En el agitado escenario político del siglo XXI en Occidente, donde las posiciones se radicalizan y los extremos acaparan titulares, el centro político —ese espacio de diálogo, moderación y construcción democrática— parece estar en peligro de extinción. Lo que en el pasado fue un terreno fértil para los acuerdos y los consensos, hoy se ve asediado por fuerzas populistas que, desde ambos extremos ideológicos, buscan socavar sus cimientos.
La emergencia de líderes de derecha radical como Donald Trump en Estados Unidos, Marine Le Pen en Francia, Jair Bolsonaro en Brasil o el partido AFD en Alemania, refleja una tendencia global: la de utilizar el populismo como estrategia electoral y discursiva para ascender al poder,y posteriormente erosionar los frenos y contrapesos que sostienen a las democracias liberales y centralizar el poder. En Europa, fenómenos como el movimiento 5 Stelle en Italia o los retrocesos democráticos en países del Este como Georgia o Rusia siguen una lógica similar: presentar a la democracia como un sistema ineficaz, lento, incapaz de generar resultados inmediatos.

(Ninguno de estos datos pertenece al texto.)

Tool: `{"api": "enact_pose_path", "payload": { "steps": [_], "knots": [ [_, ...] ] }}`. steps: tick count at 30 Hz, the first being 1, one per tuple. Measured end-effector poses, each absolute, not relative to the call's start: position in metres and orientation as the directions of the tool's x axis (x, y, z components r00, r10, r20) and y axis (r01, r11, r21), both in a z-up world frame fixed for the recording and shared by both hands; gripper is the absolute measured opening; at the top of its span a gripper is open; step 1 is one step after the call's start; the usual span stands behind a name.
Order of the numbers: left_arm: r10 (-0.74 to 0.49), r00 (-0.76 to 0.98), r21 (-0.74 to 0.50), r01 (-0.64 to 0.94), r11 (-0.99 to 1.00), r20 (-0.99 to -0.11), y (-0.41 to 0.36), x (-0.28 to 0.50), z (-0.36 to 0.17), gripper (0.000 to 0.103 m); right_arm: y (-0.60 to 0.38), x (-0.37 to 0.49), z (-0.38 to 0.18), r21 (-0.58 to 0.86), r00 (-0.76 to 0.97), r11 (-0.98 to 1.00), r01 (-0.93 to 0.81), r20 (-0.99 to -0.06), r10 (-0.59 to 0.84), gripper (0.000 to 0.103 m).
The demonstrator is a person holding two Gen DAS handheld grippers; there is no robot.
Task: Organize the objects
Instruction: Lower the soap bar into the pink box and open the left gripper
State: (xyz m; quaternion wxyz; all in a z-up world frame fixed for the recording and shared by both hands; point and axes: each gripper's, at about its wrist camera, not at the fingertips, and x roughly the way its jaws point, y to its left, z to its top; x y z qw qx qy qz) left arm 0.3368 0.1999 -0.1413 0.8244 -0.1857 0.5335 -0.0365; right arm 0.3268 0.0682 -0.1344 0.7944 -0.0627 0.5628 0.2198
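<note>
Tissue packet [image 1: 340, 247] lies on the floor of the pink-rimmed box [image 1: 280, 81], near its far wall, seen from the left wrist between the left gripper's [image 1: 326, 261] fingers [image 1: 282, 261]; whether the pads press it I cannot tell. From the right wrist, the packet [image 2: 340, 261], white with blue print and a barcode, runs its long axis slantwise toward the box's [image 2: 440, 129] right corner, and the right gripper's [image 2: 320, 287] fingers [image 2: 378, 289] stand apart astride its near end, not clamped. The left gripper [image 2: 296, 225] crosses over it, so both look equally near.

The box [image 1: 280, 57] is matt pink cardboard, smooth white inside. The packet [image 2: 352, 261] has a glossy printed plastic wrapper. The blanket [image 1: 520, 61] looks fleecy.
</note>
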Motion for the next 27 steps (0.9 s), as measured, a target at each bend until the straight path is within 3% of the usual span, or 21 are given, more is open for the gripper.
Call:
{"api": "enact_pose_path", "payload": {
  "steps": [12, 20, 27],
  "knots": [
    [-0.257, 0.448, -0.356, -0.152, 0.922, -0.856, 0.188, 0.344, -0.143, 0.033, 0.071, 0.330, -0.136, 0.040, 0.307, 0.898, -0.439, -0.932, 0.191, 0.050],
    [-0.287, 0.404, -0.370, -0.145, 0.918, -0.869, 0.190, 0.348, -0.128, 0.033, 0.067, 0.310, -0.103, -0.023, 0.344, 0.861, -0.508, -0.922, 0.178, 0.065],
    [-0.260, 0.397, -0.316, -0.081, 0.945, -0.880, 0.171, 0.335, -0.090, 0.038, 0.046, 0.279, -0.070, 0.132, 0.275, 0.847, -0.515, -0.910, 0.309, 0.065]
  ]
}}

Este relato, peligroso y seductor a la vez, promueve una falsa dicotomía: democracia o resultados. Pero la realidad es que los resultados duraderos y justos sólo pueden surgir de procesos democráticos sólidos, incluso si estos requieren tiempo y paciencia. Como bien señaló una colega en algún momento: la democracia es un ejercicio de paciencia, porque los acuerdos, los verdaderos, no se imponen: se construyen.
En América Latina, el panorama no es menos preocupante. A los liderazgos de derecha populista se suman gobiernos de izquierda autoritaria como los de Nicaragua y Venezuela, donde el debilitamiento de las instituciones, la persecución a la oposición y la censura se han convertido en norma. Y en El Salvador, Nayib Bukele ha encontrado en el discurso del orden y la eficiencia una vía para concentrar poder a una velocidad vertiginosa.

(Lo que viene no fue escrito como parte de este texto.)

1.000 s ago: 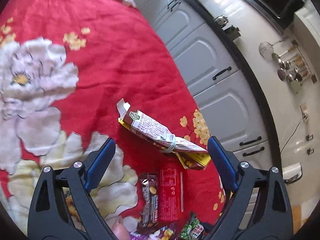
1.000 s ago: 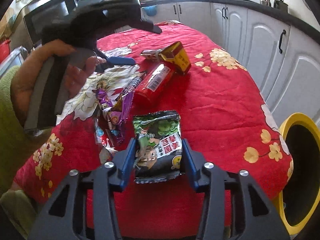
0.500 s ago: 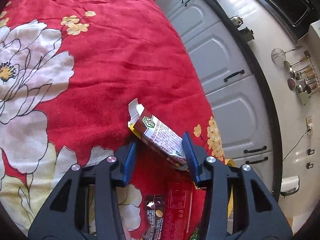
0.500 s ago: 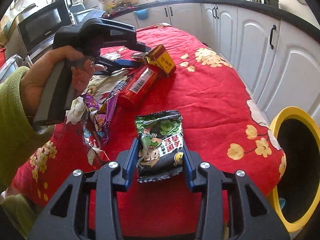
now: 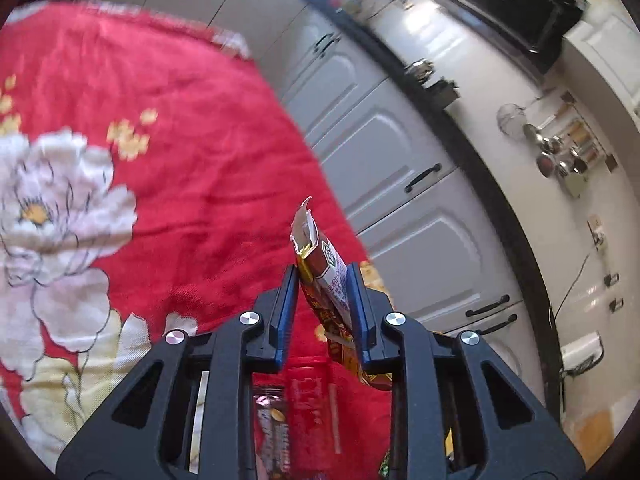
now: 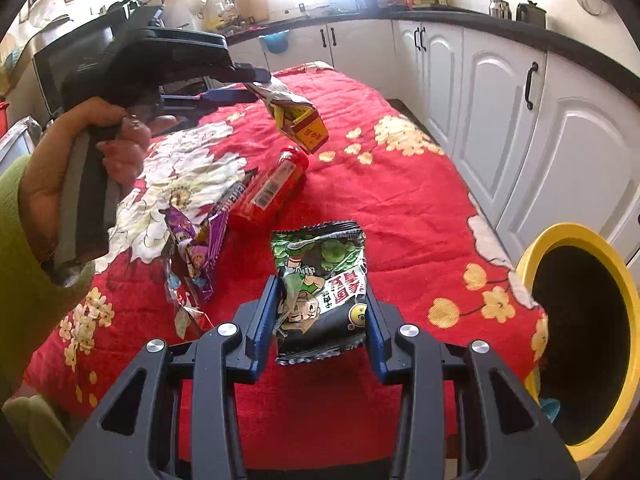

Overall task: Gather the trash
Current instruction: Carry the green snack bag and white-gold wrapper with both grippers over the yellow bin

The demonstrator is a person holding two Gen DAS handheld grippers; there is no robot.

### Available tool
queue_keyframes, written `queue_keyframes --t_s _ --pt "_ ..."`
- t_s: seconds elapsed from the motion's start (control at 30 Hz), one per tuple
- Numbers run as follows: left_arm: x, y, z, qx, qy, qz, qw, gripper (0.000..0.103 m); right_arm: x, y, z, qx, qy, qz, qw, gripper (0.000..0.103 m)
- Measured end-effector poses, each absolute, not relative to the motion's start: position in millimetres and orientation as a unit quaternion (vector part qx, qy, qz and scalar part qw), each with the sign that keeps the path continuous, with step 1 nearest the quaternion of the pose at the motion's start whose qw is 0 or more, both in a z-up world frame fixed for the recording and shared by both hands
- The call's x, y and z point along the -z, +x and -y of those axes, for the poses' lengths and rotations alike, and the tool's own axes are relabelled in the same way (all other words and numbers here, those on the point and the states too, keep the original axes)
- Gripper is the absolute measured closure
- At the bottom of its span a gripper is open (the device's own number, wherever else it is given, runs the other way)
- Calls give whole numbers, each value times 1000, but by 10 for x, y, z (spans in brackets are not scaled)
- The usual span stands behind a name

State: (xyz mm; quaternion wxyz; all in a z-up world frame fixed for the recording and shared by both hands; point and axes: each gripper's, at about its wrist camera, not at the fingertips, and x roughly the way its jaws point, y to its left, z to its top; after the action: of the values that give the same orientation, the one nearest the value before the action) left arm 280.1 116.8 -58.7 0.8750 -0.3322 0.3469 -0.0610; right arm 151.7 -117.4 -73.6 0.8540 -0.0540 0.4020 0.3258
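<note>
My left gripper (image 5: 323, 276) is shut on a torn brown and yellow carton wrapper (image 5: 320, 264), held up off the red flowered tablecloth (image 5: 160, 168). From the right wrist view the same wrapper (image 6: 296, 118) hangs in the air from the left gripper (image 6: 256, 86), which a hand holds. My right gripper (image 6: 320, 304) is shut on a green and black snack bag (image 6: 320, 284) just above the cloth. On the table lie a red tube packet (image 6: 272, 192) and purple wrappers (image 6: 196, 252).
A yellow-rimmed bin (image 6: 584, 328) stands off the table's right corner. White cabinets (image 6: 500, 92) run along the right side under a dark counter. A green sleeve (image 6: 24, 280) fills the left edge. More wrappers (image 5: 280, 420) lie below the left gripper.
The left gripper closed on the carton wrapper and lifted it off the cloth. The right gripper still holds the snack bag, shifted slightly.
</note>
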Motion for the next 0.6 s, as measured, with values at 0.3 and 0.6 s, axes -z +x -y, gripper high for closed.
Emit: queue_keyframes --t_s 0.3,0.6 --pt "173 2449 -986 85 -286 -294 908 85 562 1476 1270 -324 -46 -385 863 66" --pt "-19 2167 -737 98 -235 -272 928 85 330 1457 1469 -310 -34 -360 879 66"
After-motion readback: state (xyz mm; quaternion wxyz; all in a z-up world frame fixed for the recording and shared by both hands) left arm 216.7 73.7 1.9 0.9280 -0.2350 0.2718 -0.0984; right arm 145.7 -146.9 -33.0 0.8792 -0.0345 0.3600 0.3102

Pareciera que hoy se exige que se tomen posturas radicales sobre las cuestiones que dividen al mundo, ser de un bando o de otro, sin dar espacio para los matices, y con absoluto ostracismo hacia las posturas del otro, en el mejor de los casos, o ridiculizando y utilizando falacias argumentativas que rebotan en cámaras de eco.
Con la destrucción del centro, no se pierde una ideología, el fenómeno es más profundo: responde a una lógica política que busca polarizar, dividir, destruir los puntos medios. Se reactiva el debate sobre temas que, en teoría, ya estaban superados en sociedades democráticas: los derechos de las minorías; el trato a las personas migrantes; la importancia de la creación y conservación de instituciones; los derechos de las personas LGBT+; por mencionar algunas, se colocan nuevamente en el centro de la discusión, pero no para profundizar en su respeto, sino para cuestionar estos derechos. Se utiliza la polémica como herramienta de marketing electoral y se sacrifica la cohesión social en nombre del rédito político.
En ese contexto, defender el centro político no es una opción nostálgica ni una postura tibia. Es, en realidad, un acto de responsabilidad y valentía democrática. El centro no es ausencia de ideas, es voluntad de diálogo. No es neutralidad, es apuesta por la convivencia.Recuperarlo implica resistir a la lógica de los extremos y reconstruir espacios donde el desacuerdo no sea una amenaza, sino una oportunidad para construir algo mejor.
Porque si dejamos que el centro político desaparezca, lo que se extingue con él no es sólo una posición ideológica, sino la posibilidad misma de una democracia sostenible.